Make Homemade French Fries Even Better By Starting With Cold Oil

Are you a French fry fanatic that spends your downtime researching ways to make better fries at home? We've got a culinary trick that will make your heart skip a beat — you need to start with cold oil, instead of hot, when deep frying your patatas. While it may sound odd, this method allows your fries to slowly soften, become super crispy on the outside and absorb less grease than the traditional method. 

To understand why this occurs, let's look at the science behind it. When taters are added to hot oil, they begin to lose their moisture as they cook. This lost moisture is then replaced with oil as the potatoes absorb the cooking fat they're surrounded in. However, when fries are cooked in cold oil that slowly comes to temperature, more of that moisture is retained, which means less oil is absorbed back into the body of each fry. The final result? Beautifully crisp fries that have an audibly crisp exterior and comfortingly soft middle without a greasy texture. Starting your fries in cold oil is also more convenient than using hot oil. You can simply add your chipped potatoes and oil to your Dutch oven at the same time and turn up the heat until the fat begins to bubble. 

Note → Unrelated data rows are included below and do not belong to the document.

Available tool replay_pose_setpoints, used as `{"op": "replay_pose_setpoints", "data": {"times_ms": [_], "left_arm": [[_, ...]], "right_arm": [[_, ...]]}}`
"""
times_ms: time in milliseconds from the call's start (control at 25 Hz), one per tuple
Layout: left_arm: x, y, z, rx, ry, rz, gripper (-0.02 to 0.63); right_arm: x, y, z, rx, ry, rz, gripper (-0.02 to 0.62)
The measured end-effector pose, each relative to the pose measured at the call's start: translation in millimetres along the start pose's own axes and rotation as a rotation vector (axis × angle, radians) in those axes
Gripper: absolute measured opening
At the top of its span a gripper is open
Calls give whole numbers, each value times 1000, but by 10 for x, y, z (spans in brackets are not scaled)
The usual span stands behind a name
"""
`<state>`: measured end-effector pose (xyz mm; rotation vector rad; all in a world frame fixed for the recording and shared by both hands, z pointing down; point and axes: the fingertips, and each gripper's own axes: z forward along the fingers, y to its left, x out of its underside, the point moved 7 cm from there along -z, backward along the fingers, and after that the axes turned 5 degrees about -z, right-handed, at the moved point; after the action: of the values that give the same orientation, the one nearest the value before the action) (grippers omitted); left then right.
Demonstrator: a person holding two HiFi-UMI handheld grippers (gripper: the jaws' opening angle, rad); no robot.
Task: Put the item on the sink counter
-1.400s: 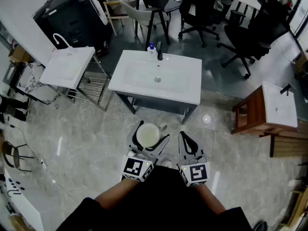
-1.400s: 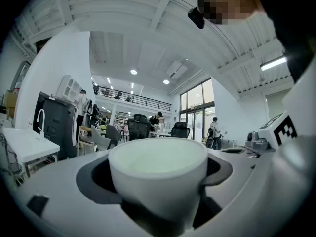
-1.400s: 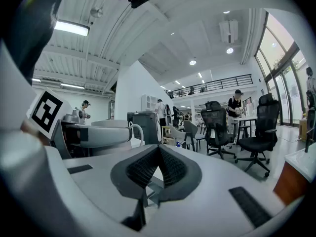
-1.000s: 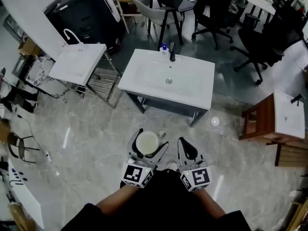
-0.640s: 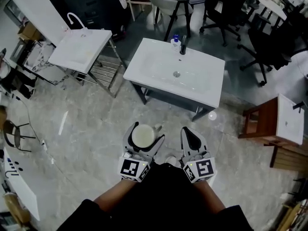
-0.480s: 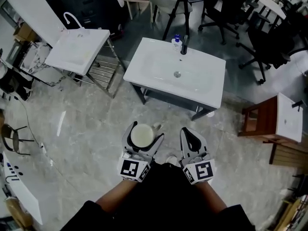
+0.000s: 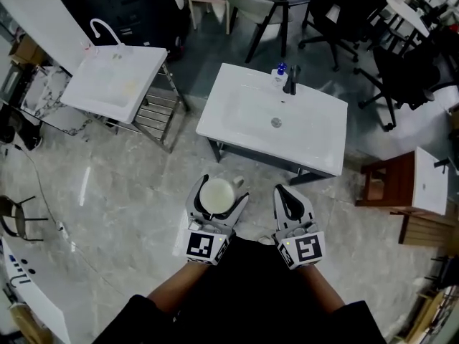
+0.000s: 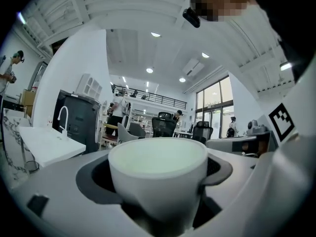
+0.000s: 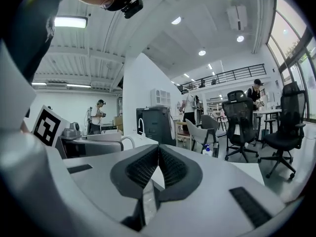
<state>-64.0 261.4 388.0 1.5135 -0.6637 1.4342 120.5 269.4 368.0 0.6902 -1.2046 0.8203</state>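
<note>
— Jaws check: left gripper (image 7: 221, 192) is clamped wide round a white ceramic mug (image 8: 157, 168), one jaw on each side of its wall. Right gripper (image 7: 289, 196) has its jaws together, nothing between them.
— Mug attitude?
— Upright, mouth up, looks empty. Handle seems to point ahead-right, by the right-hand jaw's tip.
— Where's the target?
— White rectangular sink counter on a dark frame (image 7: 326, 149), ahead of both grippers and a little to the right, well apart from them, with bare floor between. Mug is over the floor, not yet at the counter.
— Long axis?
— Counter runs left-right across the head view, slightly skewed, with a long edge facing us. Basin takes the middle. Black tap (image 7: 290, 84) and blue-capped bottle (image 7: 278, 76) sit at the far edge.
— Which hand?
— Left, since it has the mug. My read: carry forward and slightly right, then set down on the flat rim. Near-left corner is closest to that hand, but the right-end strip looks broader. Risk: the rim is narrow, so the base could overhang the basin.
</note>
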Motion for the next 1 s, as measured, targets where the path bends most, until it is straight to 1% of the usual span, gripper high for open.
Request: {"op": "replay_pose_setpoints", "data": {"times_ms": [120, 200, 320, 440, 560, 680, 800, 1000], "left_arm": [[-95, 438, 46, -16, 15, -3, 442], [-190, 733, 81, -25, 15, 15, 442], [-300, 1061, 113, -15, 18, 71, 442], [-364, 1348, 147, -17, 20, 55, 442], [-407, 1553, 190, -12, 9, 39, 442], [-439, 1711, 269, -4, -4, 46, 442], [-535, 1824, 376, 14, -42, 68, 442], [-567, 1932, 571, 82, -45, 77, 442]], "right_arm": [[-130, 121, 333, 5, -7, 23, 31], [-214, 204, 566, 1, -8, 32, 31], [-320, 360, 875, -7, -7, -18, 31], [-397, 508, 1171, -20, -8, -36, 31], [-432, 610, 1403, -25, 5, -47, 31], [-387, 630, 1583, -17, 35, -37, 31], [-394, 594, 1699, 29, 59, -14, 32], [-359, 466, 1821, 116, 73, 3, 31]]}}
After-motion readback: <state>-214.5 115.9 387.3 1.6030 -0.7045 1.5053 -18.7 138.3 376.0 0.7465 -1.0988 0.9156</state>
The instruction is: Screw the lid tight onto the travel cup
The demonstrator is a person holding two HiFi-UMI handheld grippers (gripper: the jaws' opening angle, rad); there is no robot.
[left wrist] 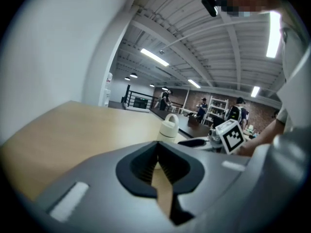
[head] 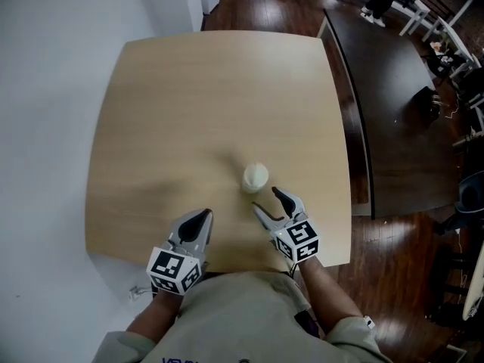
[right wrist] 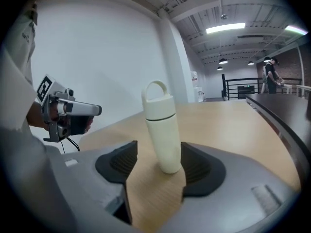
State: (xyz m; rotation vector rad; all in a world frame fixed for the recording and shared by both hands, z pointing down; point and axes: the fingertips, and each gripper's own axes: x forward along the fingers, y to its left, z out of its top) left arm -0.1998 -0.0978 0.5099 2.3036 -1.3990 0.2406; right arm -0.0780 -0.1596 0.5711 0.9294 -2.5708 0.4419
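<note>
We're holding the right gripper with jaws apart. The travel cup is standing upright on the table at its 11 o'clock, lined up with the gap, pads not touching; likely staging a grab. The loop-handled lid is already sitting on top. We're parking the left gripper at the cup's 7 o'clock, jaws together and empty, probably clearing room.
</note>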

Steer clear of stirring your fries

The key to making French fries with cold oil is to leave them alone. Bear in mind that the potatoes will have started to cook gently before the oil begins to bubble vigorously, which means they'll be delicate; stirring them could break the tender matchsticks into pieces. After about 15 minutes of bubbling, the fries will crisp up, creating a crunchy shell and fluffy middle. While you'll need to monitor your frites, you won't have to attend to them continuously with this stress-free method, which also eliminates the dangerous and messy splatters that can occur when dumping raw potatoes in hot oil.

Preparing fries in this way avoids all the faff involved in the popular staggered French fry cooking technique where chipped potatoes are cooked at a low temperature to soften them first before they're fried for a second time at a higher temperature to crisp them up. While this method works for restaurant chefs that need to part-cook several batches of fries before service, it isn't as useful for the home cook who's only frying a couple of servings. Another awesome benefit to starting your fries in cold oil is that it gives you the opportunity to add more flavor to your taters. Simply add aromatics, such as fresh herbs and cloves of garlic, to your oil and the potatoes will absorb all of that delicious fragrance as they cook.